And packaging and sterilizing:
cutting the freeze-dried acellular dermal tissue prepared in the step (sixty) into a required size, packaging the acellular dermal tissue by adopting an aseptic Tewei Qiang packaging bag, and sterilizing by adopting ethylene oxide to obtain the acellular dermal matrix material; wherein the concentration of the ethylene oxide is 670mg/L, the sterilization temperature is 37 ℃, the sterilization humidity is 55% RH, and the sterilization time is 2 h.
Example 2
Example 2 is essentially the same as example 1, except that:
in the second step, the volume usage amount of the alkaline solution is 5 times of the volume of the dermis raw material pretreated in the first step, and the soaking time of the alkaline solution is 120 min.

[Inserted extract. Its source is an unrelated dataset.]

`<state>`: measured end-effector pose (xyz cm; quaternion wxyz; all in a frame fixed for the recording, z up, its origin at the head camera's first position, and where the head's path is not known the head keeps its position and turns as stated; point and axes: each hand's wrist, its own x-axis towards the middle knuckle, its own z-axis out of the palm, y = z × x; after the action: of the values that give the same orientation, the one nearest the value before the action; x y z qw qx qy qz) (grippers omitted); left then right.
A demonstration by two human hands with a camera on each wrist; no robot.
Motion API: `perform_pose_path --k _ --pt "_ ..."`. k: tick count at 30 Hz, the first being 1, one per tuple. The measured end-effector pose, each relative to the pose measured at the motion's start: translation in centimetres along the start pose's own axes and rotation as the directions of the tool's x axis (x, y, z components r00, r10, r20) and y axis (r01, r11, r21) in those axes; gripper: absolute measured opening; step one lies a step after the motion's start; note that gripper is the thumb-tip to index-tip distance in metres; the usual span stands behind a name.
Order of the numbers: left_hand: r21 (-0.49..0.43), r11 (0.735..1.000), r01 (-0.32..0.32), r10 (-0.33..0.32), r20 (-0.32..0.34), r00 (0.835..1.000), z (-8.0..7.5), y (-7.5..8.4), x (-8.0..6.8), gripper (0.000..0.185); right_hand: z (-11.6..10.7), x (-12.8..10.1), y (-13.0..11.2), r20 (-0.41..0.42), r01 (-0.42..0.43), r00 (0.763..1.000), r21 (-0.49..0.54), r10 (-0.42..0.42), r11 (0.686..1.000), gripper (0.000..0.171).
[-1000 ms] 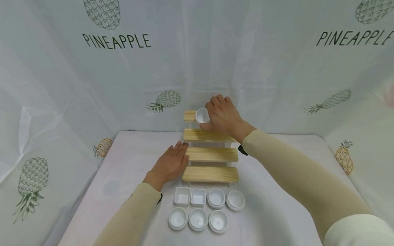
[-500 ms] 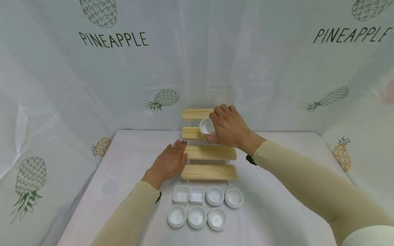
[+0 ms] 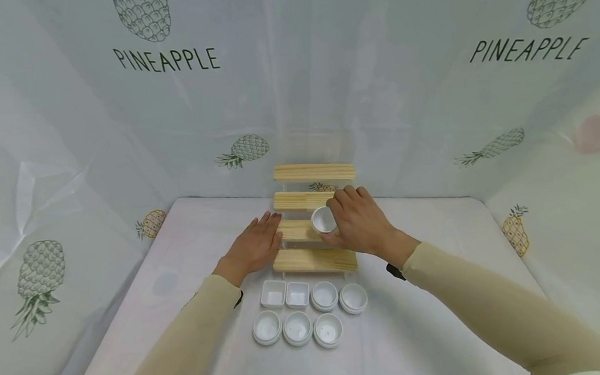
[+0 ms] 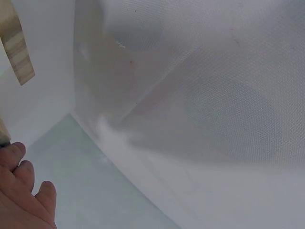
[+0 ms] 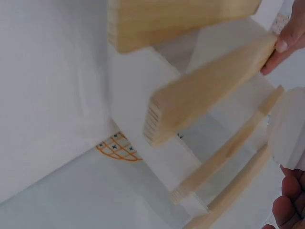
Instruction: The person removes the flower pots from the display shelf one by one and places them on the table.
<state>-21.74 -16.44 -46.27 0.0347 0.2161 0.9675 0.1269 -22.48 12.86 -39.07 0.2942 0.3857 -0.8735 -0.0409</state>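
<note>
A wooden stepped rack (image 3: 313, 172) with several plank tiers stands at the back of the white table (image 3: 435, 323). My right hand (image 3: 359, 225) holds a small round white dish (image 3: 324, 220), tipped on its side, over the rack's lower tiers. My left hand (image 3: 256, 246) lies flat with straight fingers against the left end of a lower plank (image 3: 294, 231). The right wrist view shows the plank ends (image 5: 200, 102) up close, with the dish's pale edge (image 5: 288, 126) blurred at the right. In the left wrist view only my fingers (image 4: 21, 191) and white cloth show.
Several small white dishes sit in two rows in front of the rack: two square ones (image 3: 285, 295) and round ones (image 3: 297, 328). A white pineapple-print cloth (image 3: 166, 60) walls in the table on three sides.
My right hand has come down and toward me with the round dish, from the rack's top tier to over its lower tiers. The left hand has stayed put.
</note>
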Motion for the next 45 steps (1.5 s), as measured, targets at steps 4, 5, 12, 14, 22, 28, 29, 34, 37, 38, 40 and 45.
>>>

In the third step, the volume of the hydrochloric acid is 5 times of the volume of the dermis raw material pretreated in the first step, and the time for performing the decellularization treatment by using the acid solution is 120 min.
In the fourth step, the acid solution in the third step is replaced, and the third step is repeated for four times to obtain the acellular processing material.
In the fifth step, the volume usage amount of the phosphate buffer solution is 10 times of the volume of the dermis raw material pretreated in the first step; the washing time with phosphate buffer solution was 120min, and the washing time with purified water was 120 min.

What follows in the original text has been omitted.